Словом, все это было очень, очень давно; я, кажется, уже говорил об этом — поправьте меня, если я ошибаюсь. На самом деле я часто ошибаюсь: потому что уж очень давно все это было, и я стал понемногу забывать те времена, и даже верблюды — вернее, верблюдицы — которых я неоднократно видел и после, в другие времена (не в таком ракурсе, впрочем), уже не вызывали у меня никаких особых чувств: так, просто довольно грязная и уродливая скотина.

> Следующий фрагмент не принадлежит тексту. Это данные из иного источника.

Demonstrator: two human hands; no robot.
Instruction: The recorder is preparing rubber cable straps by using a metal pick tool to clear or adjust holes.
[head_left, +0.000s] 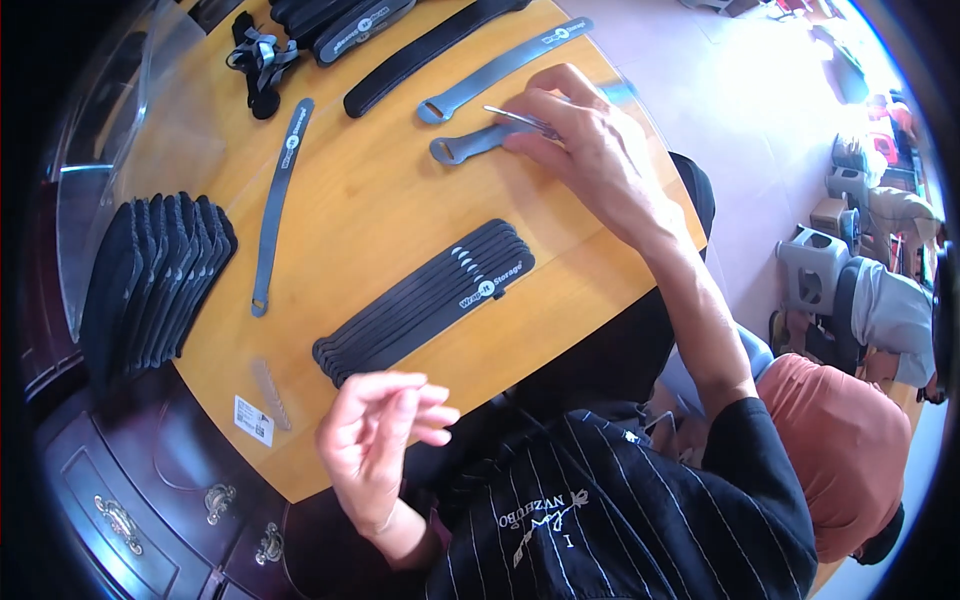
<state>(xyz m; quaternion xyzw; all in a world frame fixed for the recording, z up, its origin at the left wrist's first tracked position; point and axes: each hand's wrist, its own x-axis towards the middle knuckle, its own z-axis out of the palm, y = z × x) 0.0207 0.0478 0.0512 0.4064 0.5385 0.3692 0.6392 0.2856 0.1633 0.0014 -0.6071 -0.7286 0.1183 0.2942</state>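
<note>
On the table (370, 190), a stack (420, 300) of black straps lies slantwise in the middle, pale printing on its top, and a fan (160, 280) of black straps spreads at the left edge. One loose grey strap (275, 210) lies between the fan and the middle; another grey strap (470, 75) and a black strap (400, 75) lie at the far side, near a dark bundle (265, 60). A white label (253, 420) sits at the near left corner. The right hand (600, 150) covers the middle of the work strap (462, 147), at the table's right side; this is grey, flat and narrow, its rounded end slotted. That hand pinches a thin metal tool (515, 117); whether it grips the strap too, I cannot tell. The left hand (375, 440), fingers parted and loosely bent, is near the stack's lower end.
</note>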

Словом, я пролежал так, на своем каменном постаменте не знаю, как долго, засыпая и просыпаясь, встречая бесчисленные закаты и восходы солнца, проникающего под мои закрытые до времени веки, вполне удовлетворенный своею жизнью — если ее можно было так назвать — и только немного скучая по верблюжьему молоку. Мне было совершенно ясно, что я прекрасно справляюсь со своим делом — состоящим в том, чтобы лежать неподвижно, подставляя свой неузнаваемый лик пригоршням песка, бросаемого немного надоедливыми своим простым озорством ветрами, до которых мне не было никакого дела. Впрочем, мне кажется, что им до меня — тоже. Я почему — то знал, что лежа вот так в этой стране, то мертвой, то расцветающей искусствами и ремеслами, то вновь приходящей в упадок, я питаю ее и управляю ею, спасаю ее от полного уничтожения и в то же время не даю разрастись до степени вселенского монстра, который, погубив и поглотив вокруг себя все живое, неизбежно пожрет и самое себя, не оставив уже ничего, ничего, ничего… Кстати, так впоследствии и получилось; я, впрочем, был к тому времени уже далеко и совершенно не был к этому причастен, совершенно.